Dataset entries
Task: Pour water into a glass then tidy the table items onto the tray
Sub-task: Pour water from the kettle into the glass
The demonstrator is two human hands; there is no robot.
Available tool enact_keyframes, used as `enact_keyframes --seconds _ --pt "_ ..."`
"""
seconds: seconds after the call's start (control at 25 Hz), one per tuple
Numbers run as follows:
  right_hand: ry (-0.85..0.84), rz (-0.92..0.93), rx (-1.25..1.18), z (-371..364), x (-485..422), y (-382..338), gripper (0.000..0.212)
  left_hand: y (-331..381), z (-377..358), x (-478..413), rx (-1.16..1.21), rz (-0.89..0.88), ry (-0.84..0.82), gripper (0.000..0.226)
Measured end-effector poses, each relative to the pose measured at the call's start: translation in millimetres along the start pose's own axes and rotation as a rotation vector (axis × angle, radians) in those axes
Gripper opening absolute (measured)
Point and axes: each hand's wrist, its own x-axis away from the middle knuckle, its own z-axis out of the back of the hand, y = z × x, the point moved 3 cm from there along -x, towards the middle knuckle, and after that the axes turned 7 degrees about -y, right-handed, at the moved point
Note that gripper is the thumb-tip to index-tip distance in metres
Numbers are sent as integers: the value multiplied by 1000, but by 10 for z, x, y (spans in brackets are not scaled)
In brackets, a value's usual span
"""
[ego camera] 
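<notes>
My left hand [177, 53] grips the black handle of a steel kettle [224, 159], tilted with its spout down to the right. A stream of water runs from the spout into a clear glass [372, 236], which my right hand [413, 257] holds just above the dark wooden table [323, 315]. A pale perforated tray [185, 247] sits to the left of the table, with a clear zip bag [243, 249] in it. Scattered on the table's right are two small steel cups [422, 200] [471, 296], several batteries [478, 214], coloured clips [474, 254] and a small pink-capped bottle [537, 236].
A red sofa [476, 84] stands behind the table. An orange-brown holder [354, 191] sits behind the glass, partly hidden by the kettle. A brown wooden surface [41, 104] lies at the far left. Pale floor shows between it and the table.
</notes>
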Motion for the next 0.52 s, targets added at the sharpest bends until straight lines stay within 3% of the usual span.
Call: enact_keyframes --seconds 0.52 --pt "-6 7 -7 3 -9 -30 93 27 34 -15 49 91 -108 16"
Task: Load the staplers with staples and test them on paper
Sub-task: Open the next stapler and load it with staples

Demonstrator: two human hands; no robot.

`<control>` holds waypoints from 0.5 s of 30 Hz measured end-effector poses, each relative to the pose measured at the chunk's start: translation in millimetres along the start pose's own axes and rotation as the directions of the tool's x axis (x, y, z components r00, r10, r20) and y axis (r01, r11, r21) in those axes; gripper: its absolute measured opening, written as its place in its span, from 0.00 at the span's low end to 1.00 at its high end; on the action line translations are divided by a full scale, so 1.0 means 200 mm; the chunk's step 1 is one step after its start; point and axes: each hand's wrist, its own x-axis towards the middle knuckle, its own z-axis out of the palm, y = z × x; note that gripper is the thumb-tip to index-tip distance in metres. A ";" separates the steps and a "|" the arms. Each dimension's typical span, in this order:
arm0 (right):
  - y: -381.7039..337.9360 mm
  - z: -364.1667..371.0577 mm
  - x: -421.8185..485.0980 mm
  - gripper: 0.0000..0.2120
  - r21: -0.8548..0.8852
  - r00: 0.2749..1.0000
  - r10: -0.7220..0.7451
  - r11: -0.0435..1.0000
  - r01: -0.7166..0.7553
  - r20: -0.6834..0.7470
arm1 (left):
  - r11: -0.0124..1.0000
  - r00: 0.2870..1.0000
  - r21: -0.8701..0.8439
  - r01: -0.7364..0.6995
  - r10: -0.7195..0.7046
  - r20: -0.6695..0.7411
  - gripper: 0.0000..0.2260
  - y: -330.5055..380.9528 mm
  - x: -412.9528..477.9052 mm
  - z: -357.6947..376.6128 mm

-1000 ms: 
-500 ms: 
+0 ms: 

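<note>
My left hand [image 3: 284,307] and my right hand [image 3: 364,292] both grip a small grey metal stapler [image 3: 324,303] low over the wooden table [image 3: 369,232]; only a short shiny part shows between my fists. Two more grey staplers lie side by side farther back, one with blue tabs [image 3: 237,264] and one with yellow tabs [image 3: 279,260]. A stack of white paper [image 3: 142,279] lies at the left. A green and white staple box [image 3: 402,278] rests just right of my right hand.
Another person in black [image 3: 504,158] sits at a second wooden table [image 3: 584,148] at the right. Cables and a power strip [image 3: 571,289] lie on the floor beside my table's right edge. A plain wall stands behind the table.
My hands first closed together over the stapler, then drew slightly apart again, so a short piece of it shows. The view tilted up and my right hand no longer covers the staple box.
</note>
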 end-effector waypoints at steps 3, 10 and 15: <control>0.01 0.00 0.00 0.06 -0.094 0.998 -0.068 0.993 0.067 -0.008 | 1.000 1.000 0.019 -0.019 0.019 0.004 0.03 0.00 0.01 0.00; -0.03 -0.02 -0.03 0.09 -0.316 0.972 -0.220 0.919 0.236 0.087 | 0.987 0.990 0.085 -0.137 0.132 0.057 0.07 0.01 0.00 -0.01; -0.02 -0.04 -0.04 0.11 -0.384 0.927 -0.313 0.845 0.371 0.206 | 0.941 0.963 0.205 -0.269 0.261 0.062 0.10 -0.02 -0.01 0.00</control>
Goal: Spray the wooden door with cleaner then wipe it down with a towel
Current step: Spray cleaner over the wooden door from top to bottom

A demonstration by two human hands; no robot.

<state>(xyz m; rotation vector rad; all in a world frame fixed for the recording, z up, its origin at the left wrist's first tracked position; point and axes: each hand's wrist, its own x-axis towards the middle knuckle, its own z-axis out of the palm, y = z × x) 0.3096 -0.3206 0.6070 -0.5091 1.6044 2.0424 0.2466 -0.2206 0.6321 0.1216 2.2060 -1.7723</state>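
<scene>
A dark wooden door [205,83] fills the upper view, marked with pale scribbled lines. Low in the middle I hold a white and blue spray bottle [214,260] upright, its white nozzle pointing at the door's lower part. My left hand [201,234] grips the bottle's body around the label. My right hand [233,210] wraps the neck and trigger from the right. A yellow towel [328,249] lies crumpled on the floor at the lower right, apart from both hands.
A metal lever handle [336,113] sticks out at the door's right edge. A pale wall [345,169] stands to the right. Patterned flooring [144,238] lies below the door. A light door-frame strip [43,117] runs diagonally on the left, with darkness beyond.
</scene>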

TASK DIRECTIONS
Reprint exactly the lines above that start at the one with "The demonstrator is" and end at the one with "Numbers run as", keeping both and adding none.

EXERCISE OUTPUT
The demonstrator is two human hands; there is no robot.
Available tool enact_keyframes, used as `enact_keyframes --seconds _ --pt "_ ..."`
"""
seconds: seconds after the call's start (control at 25 Hz), one per tuple
Numbers run as follows:

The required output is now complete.